> **TASK OBJECTIVE**
Tally the lines below that hold the string "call", and report the tally by itself.

> **MATERIAL PROVIDED**
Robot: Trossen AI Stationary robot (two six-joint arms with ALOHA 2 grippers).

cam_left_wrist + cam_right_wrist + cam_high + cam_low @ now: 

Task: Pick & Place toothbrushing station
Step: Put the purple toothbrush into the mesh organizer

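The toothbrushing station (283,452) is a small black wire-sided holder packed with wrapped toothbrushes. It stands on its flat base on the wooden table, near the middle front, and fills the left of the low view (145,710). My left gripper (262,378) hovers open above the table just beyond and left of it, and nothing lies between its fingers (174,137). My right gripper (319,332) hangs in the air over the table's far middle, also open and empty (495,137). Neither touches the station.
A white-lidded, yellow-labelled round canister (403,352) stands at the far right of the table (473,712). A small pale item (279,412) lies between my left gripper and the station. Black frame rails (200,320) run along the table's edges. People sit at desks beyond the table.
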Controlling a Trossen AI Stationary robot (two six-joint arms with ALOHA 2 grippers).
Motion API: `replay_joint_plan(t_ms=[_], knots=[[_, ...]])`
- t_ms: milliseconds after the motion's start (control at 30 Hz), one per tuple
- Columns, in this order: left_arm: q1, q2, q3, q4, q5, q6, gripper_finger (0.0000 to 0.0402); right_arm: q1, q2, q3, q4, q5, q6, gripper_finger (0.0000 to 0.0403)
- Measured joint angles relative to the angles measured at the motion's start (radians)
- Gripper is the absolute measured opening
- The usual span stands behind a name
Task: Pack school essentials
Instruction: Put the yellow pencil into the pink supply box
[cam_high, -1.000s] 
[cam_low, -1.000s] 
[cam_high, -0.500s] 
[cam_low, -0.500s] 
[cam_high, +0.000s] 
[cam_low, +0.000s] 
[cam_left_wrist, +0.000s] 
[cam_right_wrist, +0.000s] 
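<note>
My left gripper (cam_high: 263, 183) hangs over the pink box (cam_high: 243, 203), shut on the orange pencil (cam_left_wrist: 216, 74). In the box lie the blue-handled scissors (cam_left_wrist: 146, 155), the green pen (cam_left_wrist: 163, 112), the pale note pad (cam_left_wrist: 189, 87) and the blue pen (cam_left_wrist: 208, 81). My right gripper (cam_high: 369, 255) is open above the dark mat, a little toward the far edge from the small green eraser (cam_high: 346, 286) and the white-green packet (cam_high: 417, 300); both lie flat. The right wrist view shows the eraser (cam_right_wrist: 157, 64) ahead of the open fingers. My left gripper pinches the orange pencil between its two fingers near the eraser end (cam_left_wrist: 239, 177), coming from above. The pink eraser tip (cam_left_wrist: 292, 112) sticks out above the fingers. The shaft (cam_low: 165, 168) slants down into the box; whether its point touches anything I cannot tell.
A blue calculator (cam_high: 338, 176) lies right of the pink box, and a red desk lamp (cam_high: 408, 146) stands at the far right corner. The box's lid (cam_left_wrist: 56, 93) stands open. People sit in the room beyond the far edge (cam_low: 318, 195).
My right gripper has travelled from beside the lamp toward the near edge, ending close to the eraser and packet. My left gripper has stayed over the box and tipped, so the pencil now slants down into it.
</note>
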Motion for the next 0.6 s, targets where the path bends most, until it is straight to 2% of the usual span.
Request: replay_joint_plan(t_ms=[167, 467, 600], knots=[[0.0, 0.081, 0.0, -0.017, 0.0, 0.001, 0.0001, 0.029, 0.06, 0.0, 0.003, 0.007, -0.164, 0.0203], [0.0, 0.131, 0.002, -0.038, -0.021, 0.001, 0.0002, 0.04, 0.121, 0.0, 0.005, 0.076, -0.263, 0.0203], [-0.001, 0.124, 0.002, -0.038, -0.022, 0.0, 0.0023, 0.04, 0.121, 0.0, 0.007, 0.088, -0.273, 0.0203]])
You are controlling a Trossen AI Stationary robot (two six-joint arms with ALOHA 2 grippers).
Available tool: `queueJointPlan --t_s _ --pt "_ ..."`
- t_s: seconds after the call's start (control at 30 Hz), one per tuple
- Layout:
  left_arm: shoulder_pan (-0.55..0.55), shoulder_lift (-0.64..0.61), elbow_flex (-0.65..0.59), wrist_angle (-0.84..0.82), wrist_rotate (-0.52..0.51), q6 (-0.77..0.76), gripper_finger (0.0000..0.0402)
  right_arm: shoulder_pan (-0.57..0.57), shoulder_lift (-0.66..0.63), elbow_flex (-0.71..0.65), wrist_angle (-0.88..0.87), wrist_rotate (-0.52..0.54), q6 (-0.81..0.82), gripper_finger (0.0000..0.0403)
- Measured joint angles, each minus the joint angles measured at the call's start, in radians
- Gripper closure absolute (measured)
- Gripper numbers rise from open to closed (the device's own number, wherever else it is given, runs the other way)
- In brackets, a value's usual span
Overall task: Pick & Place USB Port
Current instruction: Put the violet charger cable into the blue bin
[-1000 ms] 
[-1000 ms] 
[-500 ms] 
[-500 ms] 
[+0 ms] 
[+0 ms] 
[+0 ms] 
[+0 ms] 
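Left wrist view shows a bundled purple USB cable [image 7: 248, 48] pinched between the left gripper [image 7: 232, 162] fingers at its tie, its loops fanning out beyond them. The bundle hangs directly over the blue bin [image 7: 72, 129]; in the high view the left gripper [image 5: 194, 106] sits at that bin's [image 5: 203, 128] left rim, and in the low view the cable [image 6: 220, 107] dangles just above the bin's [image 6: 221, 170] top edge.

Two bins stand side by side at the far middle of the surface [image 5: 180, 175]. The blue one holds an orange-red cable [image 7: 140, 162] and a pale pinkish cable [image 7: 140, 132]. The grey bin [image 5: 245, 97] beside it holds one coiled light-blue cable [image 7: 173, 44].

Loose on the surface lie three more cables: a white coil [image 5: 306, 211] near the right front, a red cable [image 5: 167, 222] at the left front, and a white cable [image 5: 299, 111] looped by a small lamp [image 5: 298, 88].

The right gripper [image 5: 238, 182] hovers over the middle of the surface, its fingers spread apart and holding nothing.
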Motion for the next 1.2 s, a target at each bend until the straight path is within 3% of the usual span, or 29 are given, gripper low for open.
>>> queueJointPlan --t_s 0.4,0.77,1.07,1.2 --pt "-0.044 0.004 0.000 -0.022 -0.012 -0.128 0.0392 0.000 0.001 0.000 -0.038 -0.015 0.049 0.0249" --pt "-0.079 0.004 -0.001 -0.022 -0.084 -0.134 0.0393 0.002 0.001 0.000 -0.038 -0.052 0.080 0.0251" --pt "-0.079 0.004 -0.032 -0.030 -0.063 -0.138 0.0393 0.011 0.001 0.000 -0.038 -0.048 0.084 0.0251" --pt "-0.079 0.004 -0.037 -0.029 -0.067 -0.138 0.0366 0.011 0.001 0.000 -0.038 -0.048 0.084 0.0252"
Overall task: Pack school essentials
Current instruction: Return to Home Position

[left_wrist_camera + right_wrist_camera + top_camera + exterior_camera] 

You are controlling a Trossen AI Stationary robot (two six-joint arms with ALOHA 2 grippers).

> **RESPONSE TO THE TASK**
2